A couple months ago, I stayed up 'till 3am with my friend Sophie, talking about why I photograph women and how being photographed affects the way women feel about themselves. Sophie had recently shaved her head and I was so fascinated by the emotional roller coaster she was riding all because of a hair style. I totally get it though - girls and their hair. It's a big thing. A couple days after this late-night conversation I photographed Sophie and asked her to share her hair story here on my blog. Take it away, Soph...
"About a month ago I shaved my head. I wasn’t trying to conduct a social experiment,
challenge the media’s portrayal of female beauty, or send any new signals about my
sexual orientation. I was just bored of dealing with long hair and thought it would be
fun to chop it all off.
It turns out I was about the only person who didn’t think my new ‘do was a big deal.
Strangers crossed the street to tell me their opinion of my shaved head. Several
women I encountered seemed to think I must be a fearless badass, and confided
that they wished they had my courage (as if I had done something much more
heroic than getting a haircut). Men wanted to know WHY (Did I have cancer? Was I
demonstrating solidarity with someone ELSE who had cancer?
Was I gay? No? Then WHY?)
Apparently a shaved head has to MEAN something.
When my little girl cousins saw me for the first time they didn’t run and jump on me
in excitement as usual, but approached with caution and asked what happened to
my hair. Out of everyone, they were the most adamant that I needed to grow my hair
back immediately. “You’re a girl. Girls have long hair. You look like a boy.”
"As usual, the kids got to the truth of the matter. I realized that people’s discomfort
arose from the fact that I no longer fit into the heteronormative standard of female
beauty. Long hair is feminine, short hair is masculine. By that logic, a woman with a
shaved head represents something gone “wrong” (sickness, non-standard sexuality/
Part of me celebrated- I’m all for challenging gender and racial stereotypes! And
I would love to say that I continued to rock the look with pride. But another part
of me became increasingly self-conscious. Before shaving my head I was never
asked personal questions about my health or sexuality. My behavior was accepted
without hesitation and people in general treated me with respect and kindness. I
had never realized it, but just by looking the way society expects a woman to look
(long hair, makeup, shaved legs and underarms, feminine clothing…) I enjoyed a
lot of privileges that I was completely oblivious to. Shaving my head was like being
kicked out of a club that I didn’t even know I belonged to.

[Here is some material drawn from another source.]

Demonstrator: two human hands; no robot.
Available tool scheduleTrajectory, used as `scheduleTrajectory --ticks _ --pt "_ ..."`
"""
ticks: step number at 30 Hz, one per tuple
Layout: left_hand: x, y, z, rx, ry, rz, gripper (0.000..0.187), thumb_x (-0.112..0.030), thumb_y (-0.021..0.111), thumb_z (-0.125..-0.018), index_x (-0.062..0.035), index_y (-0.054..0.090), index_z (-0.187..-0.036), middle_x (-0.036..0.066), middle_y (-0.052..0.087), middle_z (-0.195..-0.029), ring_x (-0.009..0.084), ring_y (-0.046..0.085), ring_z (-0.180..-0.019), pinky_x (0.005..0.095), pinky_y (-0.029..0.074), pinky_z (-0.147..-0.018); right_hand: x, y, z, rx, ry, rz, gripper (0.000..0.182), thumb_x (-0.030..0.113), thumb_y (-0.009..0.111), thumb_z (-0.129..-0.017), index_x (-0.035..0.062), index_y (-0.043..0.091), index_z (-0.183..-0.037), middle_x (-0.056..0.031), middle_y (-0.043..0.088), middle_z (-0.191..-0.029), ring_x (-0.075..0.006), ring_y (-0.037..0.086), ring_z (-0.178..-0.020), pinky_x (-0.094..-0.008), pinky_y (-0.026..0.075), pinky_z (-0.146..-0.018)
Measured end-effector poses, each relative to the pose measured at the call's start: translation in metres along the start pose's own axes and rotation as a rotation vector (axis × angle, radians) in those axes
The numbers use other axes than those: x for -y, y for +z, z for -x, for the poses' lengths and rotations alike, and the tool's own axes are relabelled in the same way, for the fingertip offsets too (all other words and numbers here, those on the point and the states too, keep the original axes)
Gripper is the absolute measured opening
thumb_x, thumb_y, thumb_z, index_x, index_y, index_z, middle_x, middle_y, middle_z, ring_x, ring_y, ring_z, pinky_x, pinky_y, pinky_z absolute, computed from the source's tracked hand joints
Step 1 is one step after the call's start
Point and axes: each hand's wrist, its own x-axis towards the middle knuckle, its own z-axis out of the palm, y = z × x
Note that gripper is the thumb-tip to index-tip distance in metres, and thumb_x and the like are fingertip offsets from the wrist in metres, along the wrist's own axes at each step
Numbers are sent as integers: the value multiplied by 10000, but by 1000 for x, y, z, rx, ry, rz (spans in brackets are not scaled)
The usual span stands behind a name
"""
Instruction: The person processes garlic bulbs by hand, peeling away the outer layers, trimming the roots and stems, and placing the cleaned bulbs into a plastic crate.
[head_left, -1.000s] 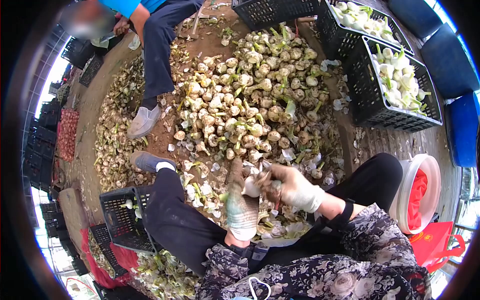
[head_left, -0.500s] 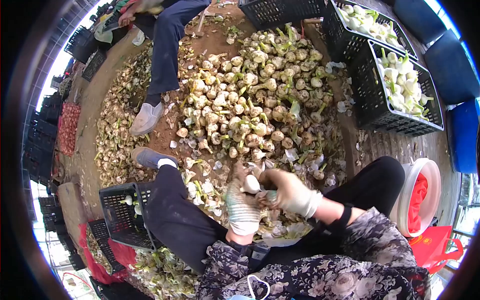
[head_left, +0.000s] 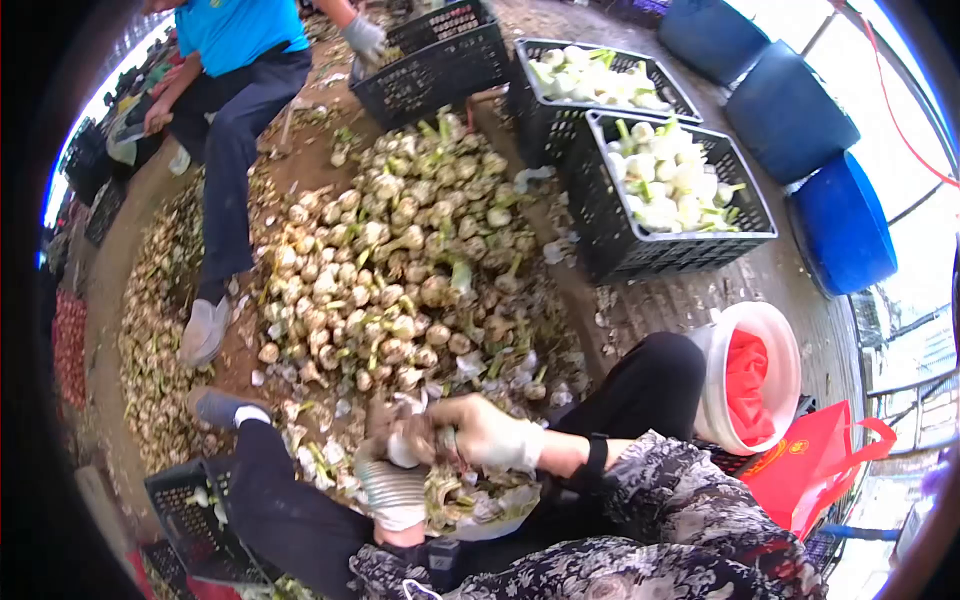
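In the head view my left hand, in a striped, dirt-stained glove, is closed around a white garlic bulb. My right hand, in a pale glove, is closed at the same bulb's stem and brownish peel; motion blurs its fingertips. Both hands meet low in front of my lap. Just beyond them lies a big heap of unpeeled garlic with green stems and soil on the skins. Loose peels and leaves lie beneath my hands.
Black crates of white garlic stand right of the heap. A white bucket with red cloth and a red bag sit by my knee. Across the heap sits a person in blue; another gloved hand reaches a black crate.
The view has turned up and right, so the heap and my hands appear further left and lower. A gloved hand at the far crate has come into view. My hands stay together at the bulb.
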Motion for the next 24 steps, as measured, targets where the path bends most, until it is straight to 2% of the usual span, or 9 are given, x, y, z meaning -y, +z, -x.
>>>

When I confided in Chamonix that I didn’t feel feminine with my short hair (and
that, in turn, I felt less accepted, approved of, attractive and confident) she offered to
photograph me. I don’t know if it was the photographing process itself, the gorgeous
images that resulted, or the fascinating discussion we had about self-esteem,
femininity, and the unattainable standard of beauty portrayed by the media, but
somewhere along the way, I regained my confidence. And instead of willing my hair
to grow faster, I think I might just keep it short for a while.
Footnote: I know I’m not breaking any new ground by observing that it is
unpleasant to have assumptions made about you based on a superficial physical
characteristic (I’m also aware that as a heterosexual, white, able-bodied woman,
lamenting society’s prejudice against short hair is not particularly compelling.) But
hey, in the words of Mr. Hall from Clueless, “Tolerance is always a good lesson”."
And of course, I can't resist creating a Before & After! It was a hard to decide which photos to use as the 'afters'. I love this woman so much (we've known each other since high school Spanish class) and just looking at her radiant and genuine smile makes me feel happy. Although the smiley photos really capture her joyful spirit, I chose to use these two final images in the Before & After because she's staring straight at me with a simple expression that really gives you the chance to see the softness and strength in her beauty. Sophie my love, you are an inspiration, my space space where I can share anything and everything, I love your honesty and how you always support me with so much enthusiasm. Thank you for letting me photograph you again and being vulnerable in front of me. These images are my gift to you and I hope they remind you to focus on what makes you feel beautiful and confident. I hope they remind you that you do have that "supermodel beauty" inside you, like all women do. So much love to you from Hawaii to Portland.
Have you ever drastically changed your hair style?
Did people treat you differently?
Did you feel differently about yourself?